Hereinafter, a manufacturing process of an electronic paper panel according to a third embodiment of the present invention will be described with reference to FIGS. 5 to 8.

5 to 8 are cross-sectional views illustrating a manufacturing process of an electronic paper panel according to a third embodiment of the present invention.

Referring to FIG. 5, in order to manufacture an electronic paper panel, a substrate layer 116 having a conductive layer 116a on both surfaces thereof is provided.

Here, examples of the material for forming the base material layer 116 include polyethylene terephthalate (PET), polypropylene (PP), epoxy resin, glass epoxy (GE), cellulose resin, polyester resin, ceramic resin, and the like. Can be. However, in the embodiment of the present invention, the material of the base layer 116 is not limited, and any material may be used as long as it is a flexible material.

Thereafter, a via hole 115a penetrating the conductive layer 116a and the base layer 116 is formed. In this case, the via hole 115a may be formed through laser processing which may be finely processed. As another method of forming the via hole 115a, the via hole 115a may be formed using a mechanical drill method.

In an embodiment of the present invention, the conductive layer 116a has been described and illustrated as being disposed on both sides of the base layer 116, but is not limited thereto. For example, the conductive layer 116a may be disposed on one surface of the base layer 116.

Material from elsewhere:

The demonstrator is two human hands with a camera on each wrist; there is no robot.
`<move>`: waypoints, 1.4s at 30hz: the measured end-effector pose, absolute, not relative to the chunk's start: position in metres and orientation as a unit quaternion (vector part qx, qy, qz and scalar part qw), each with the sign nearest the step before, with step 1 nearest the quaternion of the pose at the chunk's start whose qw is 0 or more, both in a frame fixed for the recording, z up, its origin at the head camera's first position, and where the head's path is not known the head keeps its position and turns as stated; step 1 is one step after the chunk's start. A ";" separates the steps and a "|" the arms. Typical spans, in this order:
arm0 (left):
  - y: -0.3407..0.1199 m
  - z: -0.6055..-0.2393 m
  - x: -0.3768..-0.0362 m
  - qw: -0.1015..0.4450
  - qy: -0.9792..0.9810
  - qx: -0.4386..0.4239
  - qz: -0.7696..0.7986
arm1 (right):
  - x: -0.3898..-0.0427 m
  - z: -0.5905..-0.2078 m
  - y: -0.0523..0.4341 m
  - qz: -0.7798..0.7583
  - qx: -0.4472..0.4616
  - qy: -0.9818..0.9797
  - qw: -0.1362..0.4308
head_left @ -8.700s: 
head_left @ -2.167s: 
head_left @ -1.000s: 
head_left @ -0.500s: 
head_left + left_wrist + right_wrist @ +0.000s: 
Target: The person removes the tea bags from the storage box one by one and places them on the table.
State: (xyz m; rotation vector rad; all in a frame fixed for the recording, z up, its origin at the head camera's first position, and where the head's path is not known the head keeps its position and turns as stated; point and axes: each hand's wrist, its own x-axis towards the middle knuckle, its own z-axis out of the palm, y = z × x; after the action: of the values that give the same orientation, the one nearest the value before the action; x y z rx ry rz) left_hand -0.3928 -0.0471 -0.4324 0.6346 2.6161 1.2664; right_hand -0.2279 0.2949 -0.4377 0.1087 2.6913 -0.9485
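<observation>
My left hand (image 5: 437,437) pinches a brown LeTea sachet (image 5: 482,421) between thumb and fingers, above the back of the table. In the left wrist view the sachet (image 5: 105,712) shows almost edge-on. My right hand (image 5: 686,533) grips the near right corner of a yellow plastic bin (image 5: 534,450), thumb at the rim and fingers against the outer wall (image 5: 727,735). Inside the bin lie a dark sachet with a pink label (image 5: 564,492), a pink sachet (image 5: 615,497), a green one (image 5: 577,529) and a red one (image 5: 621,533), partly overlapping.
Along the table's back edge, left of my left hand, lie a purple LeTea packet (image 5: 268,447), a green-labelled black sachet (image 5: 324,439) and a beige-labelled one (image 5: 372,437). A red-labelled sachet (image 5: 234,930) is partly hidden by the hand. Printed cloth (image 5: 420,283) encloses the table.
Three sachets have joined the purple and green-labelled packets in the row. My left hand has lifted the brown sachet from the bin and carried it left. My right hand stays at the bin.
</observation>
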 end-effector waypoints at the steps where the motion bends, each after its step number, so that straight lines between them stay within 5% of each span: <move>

Referring to FIG. 6, the plating layer 116b is formed in the conductive layer 116a on which the via hole 115a is formed and the base layer 116 through a plating process. In the process of forming the plating layer 116b, a via 115 for interlayer connection may also be formed. Here, the plating layer 116b may be made of a conductive material, for example, copper or silver. Subsequently, although not shown in the drawing, after forming a resist pattern on the plating layer 116b, the plating layer 116b is selectively etched using the resist pattern as an etching mask, and as shown in FIG. 7, the segment electrode 111 is formed. The wiring layer 114 and the pad portion 113 can be formed. Accordingly, the segment electrode 111 and the wiring layer 114 and the pad portion 113 disposed on the lower surface of the base layer 116 and the segment electrode 111 that are electrically connected to each other through the vias 115. The flexible substrate 110 may be formed.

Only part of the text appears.